### Dataset section
□ □ □ □

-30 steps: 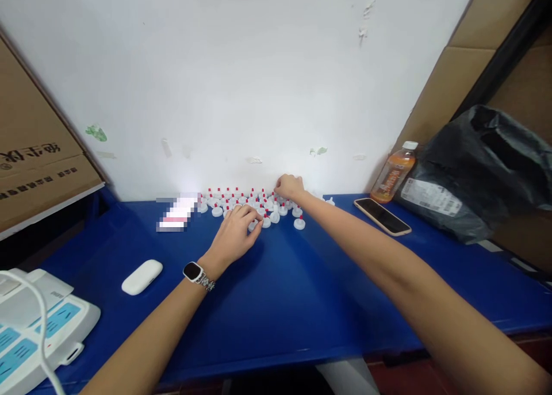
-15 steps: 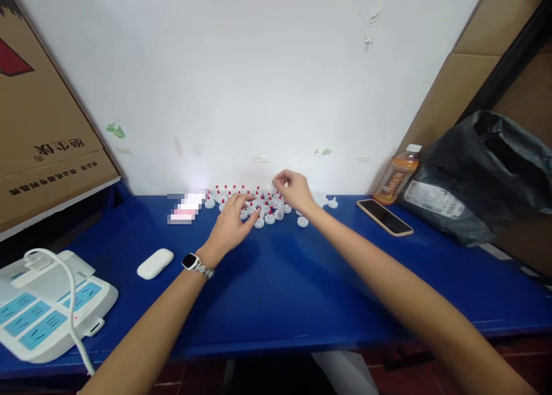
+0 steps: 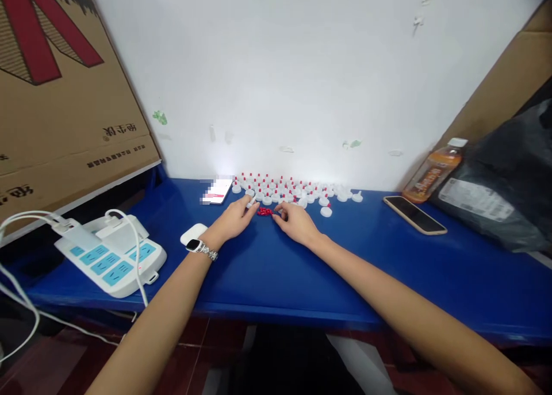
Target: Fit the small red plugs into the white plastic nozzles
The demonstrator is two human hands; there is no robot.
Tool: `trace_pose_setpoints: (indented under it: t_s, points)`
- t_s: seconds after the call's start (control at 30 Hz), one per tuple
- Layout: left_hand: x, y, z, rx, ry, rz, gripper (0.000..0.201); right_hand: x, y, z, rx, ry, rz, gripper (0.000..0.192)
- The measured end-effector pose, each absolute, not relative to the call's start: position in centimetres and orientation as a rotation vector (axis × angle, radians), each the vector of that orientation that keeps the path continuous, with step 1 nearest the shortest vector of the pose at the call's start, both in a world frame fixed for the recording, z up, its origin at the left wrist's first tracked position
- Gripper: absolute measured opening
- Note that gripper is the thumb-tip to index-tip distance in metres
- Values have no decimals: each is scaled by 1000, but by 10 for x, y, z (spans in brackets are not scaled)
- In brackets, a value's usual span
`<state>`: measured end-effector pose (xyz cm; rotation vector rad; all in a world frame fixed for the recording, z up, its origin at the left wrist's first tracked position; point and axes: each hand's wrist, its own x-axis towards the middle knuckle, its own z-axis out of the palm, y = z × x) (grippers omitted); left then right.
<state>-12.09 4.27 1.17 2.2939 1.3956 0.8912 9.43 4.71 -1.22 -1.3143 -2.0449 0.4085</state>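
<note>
My left hand (image 3: pixel 235 218) is closed, with a white nozzle cap (image 3: pixel 252 201) pinched between thumb and fingers. Just right of its thumb lies a small heap of loose red tips (image 3: pixel 264 211) on the blue table. My right hand (image 3: pixel 297 219) reaches the heap's right edge with thumb and forefinger drawn together; whatever sits between them is too small to make out. Behind both hands, many white nozzle caps (image 3: pixel 267 200) stand in a loose group near the wall, most of them topped with red tips. One white cap (image 3: pixel 326 211) lies apart, beyond my right wrist.
A lit phone (image 3: pixel 218 191) lies left of the caps. A white earbud case (image 3: pixel 194 233) is beside my watch, near a power strip (image 3: pixel 114 263) with cables. To the right are a dark phone (image 3: pixel 414 214), an orange drink bottle (image 3: pixel 434 172) and a black plastic bag (image 3: pixel 500 182).
The view has shifted, so the table's things appear farther right. My right hand has come down from above the caps to the red heap. My left hand has closed on a white nozzle cap.
</note>
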Motion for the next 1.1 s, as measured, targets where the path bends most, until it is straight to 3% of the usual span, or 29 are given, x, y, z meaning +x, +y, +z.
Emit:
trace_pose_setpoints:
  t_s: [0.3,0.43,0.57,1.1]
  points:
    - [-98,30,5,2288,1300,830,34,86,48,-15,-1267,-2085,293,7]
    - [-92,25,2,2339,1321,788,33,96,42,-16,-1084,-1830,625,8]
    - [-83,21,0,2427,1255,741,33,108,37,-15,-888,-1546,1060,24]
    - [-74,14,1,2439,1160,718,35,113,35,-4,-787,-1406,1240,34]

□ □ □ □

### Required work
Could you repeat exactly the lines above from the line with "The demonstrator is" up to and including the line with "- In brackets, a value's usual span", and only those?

### Response
The demonstrator is two human hands; there is no robot.
Tool: `trace_pose_setpoints: (indented under it: t_s, points)`
- t_s: seconds after the call's start (control at 30 Hz), one per tuple
- Layout: left_hand: x, y, z, rx, ry, rz, gripper (0.000..0.201); right_hand: x, y, z, rx, ry, rz, gripper (0.000..0.192)
- The measured end-effector pose, each absolute, not relative to the call's start: position in centimetres and orientation as a rotation vector (axis × angle, radians), each the vector of that orientation that keeps the path continuous, with step 1 nearest the shortest vector of the pose at the call's start, both in a world frame fixed for the recording, z up, its origin at the left wrist's first tracked position
- Gripper: absolute measured opening
- Note that gripper is the thumb-tip to index-tip distance in metres
- Values have no decimals: each is scaled by 1000, but by 10 for x, y, z (spans in brackets are not scaled)
- In brackets, a value's usual span

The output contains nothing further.